Does TCF require my Certificate of Indian Blood (CIB/CDIB) card to prove my eligibility

No, The CIRI Foundation does not require a CIB/CDIB to prove your eligibility. However, TCF requires documents that link you to your Original Enrollee*, such as birth certificates, marriage licenses, adoption records, death records, etc., showing that you are directly descended from an Original Enrollee of CIRI.

However, the CITC Tribal Higher Education Scholarship, administered by The CIRI Foundation (paper application), does require your CIB/CDIB.

*Original Enrollee is an individual who acquired shares from Cook Inlet Region, Inc. (CIRI) during the 1971 Alaska Native Claims Settlement Act. If you need clarification on your CIRI shareholder status, contact the CIRI Shareholder Relations Department at (800) 764-2474.

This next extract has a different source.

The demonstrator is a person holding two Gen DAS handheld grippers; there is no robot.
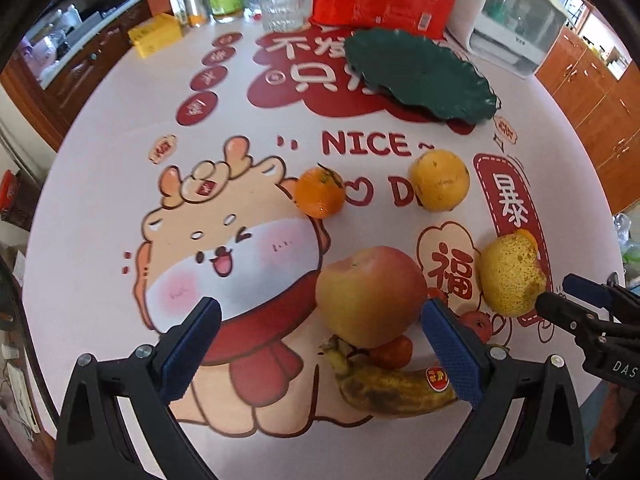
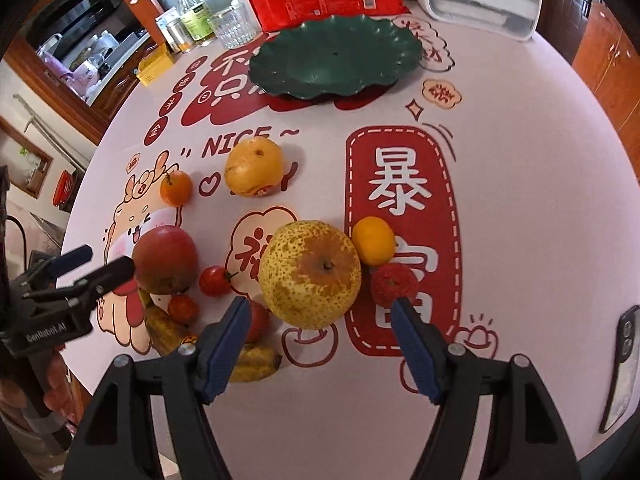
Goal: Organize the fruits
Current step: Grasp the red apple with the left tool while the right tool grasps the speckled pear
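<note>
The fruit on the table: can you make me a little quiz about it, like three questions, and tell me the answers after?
1. True or false: the green plate already has fruit on it.
2. Which fruit sits in front of the open right gripper? A) the spotted pear B) the banana C) the small mandarin
3. Fill in: the left gripper is open, and the big red and yellow fruit in front of its fingers is the ____.

Key
1. False: the plate holds nothing, and every fruit lies on the tablecloth.
2. A
3. apple
</note>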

Can TCF help me earn my high school diploma or GED?

The CIRI Foundation provides funding for post-secondary education, including vocational training. Applicants must have a high school diploma or GED to be eligible for funding. However, we are happy to connect you with resources to earn your high school diploma or GED.

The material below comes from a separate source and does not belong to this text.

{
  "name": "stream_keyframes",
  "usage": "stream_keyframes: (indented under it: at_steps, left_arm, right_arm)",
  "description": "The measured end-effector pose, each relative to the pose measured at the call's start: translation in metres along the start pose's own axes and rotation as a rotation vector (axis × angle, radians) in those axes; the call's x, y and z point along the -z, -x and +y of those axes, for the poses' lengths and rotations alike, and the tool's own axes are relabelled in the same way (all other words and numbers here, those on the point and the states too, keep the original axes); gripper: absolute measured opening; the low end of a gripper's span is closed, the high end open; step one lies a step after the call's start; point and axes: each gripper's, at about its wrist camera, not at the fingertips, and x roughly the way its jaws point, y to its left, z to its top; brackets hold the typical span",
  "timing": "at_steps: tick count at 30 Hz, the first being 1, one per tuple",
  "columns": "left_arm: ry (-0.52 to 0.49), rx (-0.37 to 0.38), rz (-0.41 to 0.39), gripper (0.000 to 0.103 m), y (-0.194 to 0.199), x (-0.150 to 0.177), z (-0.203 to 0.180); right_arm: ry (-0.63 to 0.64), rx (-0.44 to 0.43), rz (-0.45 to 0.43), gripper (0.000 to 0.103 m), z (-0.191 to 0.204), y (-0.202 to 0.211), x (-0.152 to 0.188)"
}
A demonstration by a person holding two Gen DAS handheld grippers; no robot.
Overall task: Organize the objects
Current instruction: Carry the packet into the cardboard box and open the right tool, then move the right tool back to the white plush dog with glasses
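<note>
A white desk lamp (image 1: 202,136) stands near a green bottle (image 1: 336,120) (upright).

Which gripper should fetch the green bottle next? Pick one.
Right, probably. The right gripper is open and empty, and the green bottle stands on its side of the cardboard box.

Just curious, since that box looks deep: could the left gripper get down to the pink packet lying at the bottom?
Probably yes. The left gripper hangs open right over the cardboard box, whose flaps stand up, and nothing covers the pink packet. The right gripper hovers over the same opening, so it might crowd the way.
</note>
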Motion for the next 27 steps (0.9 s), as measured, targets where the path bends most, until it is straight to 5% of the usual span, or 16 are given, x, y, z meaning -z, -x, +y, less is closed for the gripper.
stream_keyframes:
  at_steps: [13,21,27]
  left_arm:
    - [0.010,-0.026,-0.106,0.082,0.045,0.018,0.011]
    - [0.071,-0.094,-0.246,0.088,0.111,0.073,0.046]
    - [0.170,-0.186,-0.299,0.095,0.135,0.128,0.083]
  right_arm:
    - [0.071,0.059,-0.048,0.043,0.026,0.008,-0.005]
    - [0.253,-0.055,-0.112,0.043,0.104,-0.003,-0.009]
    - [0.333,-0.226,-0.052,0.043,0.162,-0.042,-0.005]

If you need assistance earning your GED for free, you are encouraged to contact Cook Inlet Tribal Council by calling (907) 793-3300 and asking for GED assistance. Alaska Native and American Indian people living in/near Anchorage are eligible.

You can learn more about CITC’s GED program at https://citci.org/employment-training-services.

How can I join TCF's Board of Directors?


Resumes are always welcome! TCF will hold onto your information for review should a seat become available if you submit a resume when the board is full.

About the Board

A Board of Directors governs the CIRI Foundation (TCF). The board consists of up to 15 members, a majority of whom are appointed by the Cook Inlet Region, Inc. Board of Directors; the CIRI Foundation Board of Directors selects the remaining.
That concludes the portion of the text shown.